Светлый фон

Ведь тому, кто привык к концу каждой смены перевыполнять норму, а в дни получки уносить в своем конверте немного больше, чем другие, было бы очень неприятно получить — пусть даже на несколько форинтов — меньше обычного, а тем более поймать недоуменные взгляды товарищей: что это с тобой, Йожи?

Не безразлично и то, стоит ли на доске Почета его имя. До тех пор пока его там нет, человеку в голову не придет, что его держат на особом счету. Но попади он хоть раз на эту доску, удержаться на ней — дело чести.

Вот так Йожи Майорош и стал одним из лучших рабочих завода, сперва ударником, потом и стахановцем.

2

2

2

Отец Ибойки Келлер был привратником, или, вернее, «консьержем» (неизвестно почему, но слово «привратник» вдруг сделалось постыдным), в большом доходном доме на улице Сентиштван-Керут. Он попал туда после окончания первой мировой войны по протекции некоего армейского офицера, у которого несколько лет прослужил денщиком. В то время домовладельцам «неопределенного вероисповедания» не рекомендовалось особенно противиться желаниям хортистских офицеров.

Место консьержа в доме, населенном сплошь господами чиновниками или коммерсантами, в те худосочные времена давало возможность существовать вполне безбедно. В годы инфляции и дороговизны жильцы-коммерсанты наживали очень большие деньги, частенько являлись домой под утро и не скупились на лишний грош, не дожидались, покуда открывший им дверь привратник принесет сдачу. Когда же в тридцатых годах разразился мировой экономический кризис и реальная стоимость твердых окладов господ чиновников подскочила в два, а то и в три раза, пришла их очередь возвращаться за полночь. Даже на сократившуюся к этому времени «ночную пошлину» консьержу жилось сносно — на рынке все было дешево, не только то, что похуже, но и хороший товар.

Зима 1944/45 года была для господина Келлера (ведь он тоже почитался «господином»), как и для всех привратников, периодом тяжких испытаний. Правда, в это суровое время немецкой оккупации, антиеврейских законов, а затем террора нилашистов и осады города, господин консьерж оказался настоящим дипломатом — ничуть не менее изворотливым, чем древние вожди и князьки малоазиатских племен, зажатых в тиски между Египтом и Ассирийской империей. (Да и как же иначе, если в конце их улицы, под номером два, находился снискавший кровавую известность дом нилашистской охранки!) И все-таки Келлеру не везло. А ведь он старался страховать себя со всех сторон и всякий раз тщательно обдумывал, кого выдать, чтобы завоевать доверие нилашистов, а кого укрыть, чтобы иметь кое-какие заслуги и перед другой стороной. Одним он шептал на ухо: «Ничего, все еще переменится», а другим льстил и подхалимничал в открытую, причем слова утешения нашептывал любому, кто оказывался в беде, и лебезил перед любой властью без разбора.
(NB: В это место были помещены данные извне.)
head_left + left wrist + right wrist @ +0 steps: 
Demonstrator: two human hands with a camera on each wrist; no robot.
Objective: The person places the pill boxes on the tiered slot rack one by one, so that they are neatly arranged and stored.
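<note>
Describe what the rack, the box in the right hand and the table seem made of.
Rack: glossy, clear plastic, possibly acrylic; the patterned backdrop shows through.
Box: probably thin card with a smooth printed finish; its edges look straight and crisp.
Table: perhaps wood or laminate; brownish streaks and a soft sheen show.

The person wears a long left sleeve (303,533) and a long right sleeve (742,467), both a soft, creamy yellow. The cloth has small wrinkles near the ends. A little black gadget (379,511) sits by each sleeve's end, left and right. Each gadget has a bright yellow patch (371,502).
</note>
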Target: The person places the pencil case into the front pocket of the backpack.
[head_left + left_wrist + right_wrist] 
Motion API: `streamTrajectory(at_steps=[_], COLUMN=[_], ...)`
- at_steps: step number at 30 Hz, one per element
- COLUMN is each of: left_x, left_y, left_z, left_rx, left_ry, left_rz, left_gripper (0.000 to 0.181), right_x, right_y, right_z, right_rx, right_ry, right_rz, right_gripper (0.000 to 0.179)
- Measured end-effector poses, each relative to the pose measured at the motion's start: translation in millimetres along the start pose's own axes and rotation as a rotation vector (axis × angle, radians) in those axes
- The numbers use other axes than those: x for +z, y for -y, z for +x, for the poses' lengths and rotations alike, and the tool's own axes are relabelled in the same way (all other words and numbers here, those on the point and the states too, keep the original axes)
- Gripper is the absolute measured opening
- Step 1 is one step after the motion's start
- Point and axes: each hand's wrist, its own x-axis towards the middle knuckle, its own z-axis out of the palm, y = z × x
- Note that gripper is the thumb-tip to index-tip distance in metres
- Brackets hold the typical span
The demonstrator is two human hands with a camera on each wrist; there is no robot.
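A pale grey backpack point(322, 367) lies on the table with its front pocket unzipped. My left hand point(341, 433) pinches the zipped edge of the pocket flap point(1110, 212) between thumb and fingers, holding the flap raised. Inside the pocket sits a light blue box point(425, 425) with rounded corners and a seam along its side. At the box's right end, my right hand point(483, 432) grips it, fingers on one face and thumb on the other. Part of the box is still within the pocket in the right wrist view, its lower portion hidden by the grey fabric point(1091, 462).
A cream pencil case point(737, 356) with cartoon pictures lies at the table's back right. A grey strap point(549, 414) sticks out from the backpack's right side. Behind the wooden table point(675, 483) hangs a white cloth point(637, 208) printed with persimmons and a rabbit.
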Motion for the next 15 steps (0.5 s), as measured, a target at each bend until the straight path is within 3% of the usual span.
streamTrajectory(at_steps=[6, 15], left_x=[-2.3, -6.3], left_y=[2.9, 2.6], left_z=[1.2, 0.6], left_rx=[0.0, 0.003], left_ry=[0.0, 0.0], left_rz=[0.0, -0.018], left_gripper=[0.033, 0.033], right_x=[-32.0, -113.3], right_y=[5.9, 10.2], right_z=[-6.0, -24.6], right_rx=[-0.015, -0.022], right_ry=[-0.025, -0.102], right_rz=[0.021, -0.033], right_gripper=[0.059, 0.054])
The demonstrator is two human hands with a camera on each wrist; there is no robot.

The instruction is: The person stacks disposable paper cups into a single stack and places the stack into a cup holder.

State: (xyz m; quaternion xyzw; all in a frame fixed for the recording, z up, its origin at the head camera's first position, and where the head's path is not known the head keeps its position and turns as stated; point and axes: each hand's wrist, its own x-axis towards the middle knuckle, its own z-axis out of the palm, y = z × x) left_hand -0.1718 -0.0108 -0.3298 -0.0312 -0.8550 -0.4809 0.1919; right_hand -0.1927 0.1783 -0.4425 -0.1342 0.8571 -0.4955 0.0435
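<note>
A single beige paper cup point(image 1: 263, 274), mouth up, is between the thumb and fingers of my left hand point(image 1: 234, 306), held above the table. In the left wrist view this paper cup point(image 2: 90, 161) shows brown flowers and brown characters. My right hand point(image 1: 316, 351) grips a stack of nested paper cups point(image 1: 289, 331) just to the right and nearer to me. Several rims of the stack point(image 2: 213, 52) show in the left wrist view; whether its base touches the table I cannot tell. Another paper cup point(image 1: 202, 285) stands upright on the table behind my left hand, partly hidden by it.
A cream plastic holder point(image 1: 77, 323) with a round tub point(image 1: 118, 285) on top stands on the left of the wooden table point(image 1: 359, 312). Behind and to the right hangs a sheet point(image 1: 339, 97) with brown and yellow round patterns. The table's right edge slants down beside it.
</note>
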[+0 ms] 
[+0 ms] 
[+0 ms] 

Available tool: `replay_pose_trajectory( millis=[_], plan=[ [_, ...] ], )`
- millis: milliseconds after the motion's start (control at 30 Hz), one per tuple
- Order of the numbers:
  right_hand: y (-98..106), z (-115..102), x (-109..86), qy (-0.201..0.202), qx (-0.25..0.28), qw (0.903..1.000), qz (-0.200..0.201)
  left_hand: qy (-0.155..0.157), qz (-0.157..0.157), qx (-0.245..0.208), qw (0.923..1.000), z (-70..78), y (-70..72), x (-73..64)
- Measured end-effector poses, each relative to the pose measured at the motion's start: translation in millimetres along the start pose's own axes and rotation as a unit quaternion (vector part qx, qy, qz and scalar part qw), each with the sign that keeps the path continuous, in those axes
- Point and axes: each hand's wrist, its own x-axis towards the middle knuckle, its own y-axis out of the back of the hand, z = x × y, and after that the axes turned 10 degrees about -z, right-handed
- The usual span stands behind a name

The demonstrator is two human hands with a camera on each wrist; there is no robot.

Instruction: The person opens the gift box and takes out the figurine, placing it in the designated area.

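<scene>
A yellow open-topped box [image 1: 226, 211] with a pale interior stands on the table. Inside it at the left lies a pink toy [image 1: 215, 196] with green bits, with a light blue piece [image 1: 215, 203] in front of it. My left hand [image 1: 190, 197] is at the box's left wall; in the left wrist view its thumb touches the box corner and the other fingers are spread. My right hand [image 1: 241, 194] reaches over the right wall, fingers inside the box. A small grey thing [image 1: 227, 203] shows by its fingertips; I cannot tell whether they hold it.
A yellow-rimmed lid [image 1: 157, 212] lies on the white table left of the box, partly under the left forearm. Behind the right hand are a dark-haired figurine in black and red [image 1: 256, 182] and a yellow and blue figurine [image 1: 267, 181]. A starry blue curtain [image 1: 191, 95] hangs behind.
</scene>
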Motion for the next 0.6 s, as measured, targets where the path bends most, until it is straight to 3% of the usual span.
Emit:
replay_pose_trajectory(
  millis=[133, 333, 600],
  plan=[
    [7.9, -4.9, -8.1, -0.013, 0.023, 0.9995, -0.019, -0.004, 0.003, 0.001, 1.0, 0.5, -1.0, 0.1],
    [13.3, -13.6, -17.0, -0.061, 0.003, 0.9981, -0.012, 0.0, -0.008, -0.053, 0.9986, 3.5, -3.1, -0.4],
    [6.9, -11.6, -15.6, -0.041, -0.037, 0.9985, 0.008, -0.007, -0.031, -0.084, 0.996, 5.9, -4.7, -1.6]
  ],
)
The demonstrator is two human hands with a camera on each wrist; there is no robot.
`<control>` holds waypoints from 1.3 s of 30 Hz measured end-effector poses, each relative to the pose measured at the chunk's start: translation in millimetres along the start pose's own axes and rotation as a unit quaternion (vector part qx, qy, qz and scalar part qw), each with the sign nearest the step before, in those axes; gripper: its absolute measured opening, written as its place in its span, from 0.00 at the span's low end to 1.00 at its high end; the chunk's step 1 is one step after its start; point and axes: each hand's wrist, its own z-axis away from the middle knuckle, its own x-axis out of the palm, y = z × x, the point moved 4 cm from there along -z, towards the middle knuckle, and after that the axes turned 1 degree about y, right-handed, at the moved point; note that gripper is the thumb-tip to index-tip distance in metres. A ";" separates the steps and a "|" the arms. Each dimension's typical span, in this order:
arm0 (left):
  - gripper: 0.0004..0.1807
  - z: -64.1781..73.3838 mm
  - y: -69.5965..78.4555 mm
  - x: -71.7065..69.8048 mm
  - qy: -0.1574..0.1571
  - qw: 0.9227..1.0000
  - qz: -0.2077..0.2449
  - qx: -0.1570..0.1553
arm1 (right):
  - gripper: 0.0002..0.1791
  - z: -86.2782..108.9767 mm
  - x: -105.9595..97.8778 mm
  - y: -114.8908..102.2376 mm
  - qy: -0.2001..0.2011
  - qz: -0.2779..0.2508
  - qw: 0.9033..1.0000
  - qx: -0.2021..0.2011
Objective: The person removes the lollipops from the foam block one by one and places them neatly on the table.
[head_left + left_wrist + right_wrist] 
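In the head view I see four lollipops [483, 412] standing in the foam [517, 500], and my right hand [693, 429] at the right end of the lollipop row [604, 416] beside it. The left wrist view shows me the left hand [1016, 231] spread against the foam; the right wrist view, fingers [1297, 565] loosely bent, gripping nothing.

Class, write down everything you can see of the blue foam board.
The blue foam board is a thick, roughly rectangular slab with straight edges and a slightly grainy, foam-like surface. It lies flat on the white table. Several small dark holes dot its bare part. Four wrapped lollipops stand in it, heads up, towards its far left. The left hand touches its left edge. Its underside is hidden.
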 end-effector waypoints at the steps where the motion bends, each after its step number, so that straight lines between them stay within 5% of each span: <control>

Такова извечная политика холопов и трусов, но и она не помогла: хозяин дома, вернувшись в Будапешт весной 1945 года (его тоже прятал какой-то офицер-фашист по тому же принципу «взаимных услуг»), выставил господина Келлера вой. Он заявил, что не желает слушать его россказни — он, мол, глядит ему прямо в душу и видит там скрещенные стрелы[25], да и вообще пустил его к себе в дом в 1921 году, только боясь террора белого офицерства.